WORK ORDER: Apart from the pictures, every line below needs to be reproduced verbatim.

+--

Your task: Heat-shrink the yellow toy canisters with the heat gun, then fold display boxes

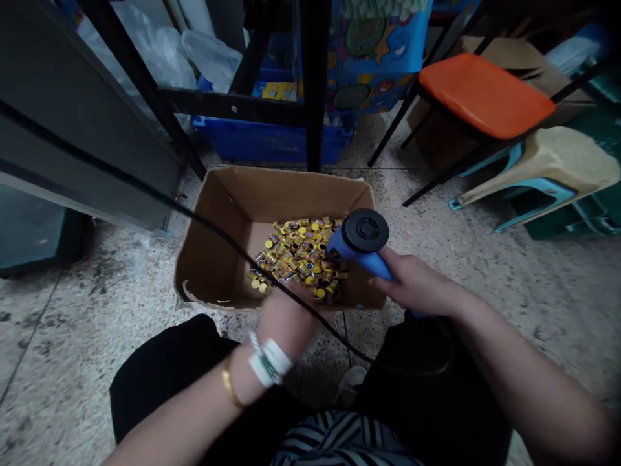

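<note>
My right hand (417,281) is wrapped round the handle of a blue heat gun (363,249) with a black vented round cap. It holds the gun over the right side of an open cardboard box (291,188). Inside lies a heap of small yellow-labelled bottles (298,252). My left hand (288,317), blurred by motion, is over the box's near edge, close to the heap. Its fingers are smeared and partly hidden, so I cannot make out whether they hold anything. A black cord (213,226) crosses in front of the box and my left hand.
Behind the box stand a black metal frame (313,84) and a blue crate (272,139). To the right are an orange-seated chair (485,94) and a cream stool (557,158). A grey cabinet (97,110) stands on the left.
</note>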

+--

WRITTEN RESPONSE:
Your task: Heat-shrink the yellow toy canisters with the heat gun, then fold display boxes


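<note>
My right hand (417,281) is wrapped round the handle of a blue heat gun (363,249) with a black vented round cap. It holds the gun over the right side of an open cardboard box (291,188). Inside lies a heap of small yellow-labelled bottles (298,252). My left hand (288,317), blurred by motion, is over the box's near edge, close to the heap. Its fingers are smeared and partly hidden, so I cannot make out whether they hold anything. A black cord (213,226) crosses in front of the box and my left hand.
Behind the box stand a black metal frame (313,84) and a blue crate (272,139). To the right are an orange-seated chair (485,94) and a cream stool (557,158). A grey cabinet (97,110) stands on the left.
</note>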

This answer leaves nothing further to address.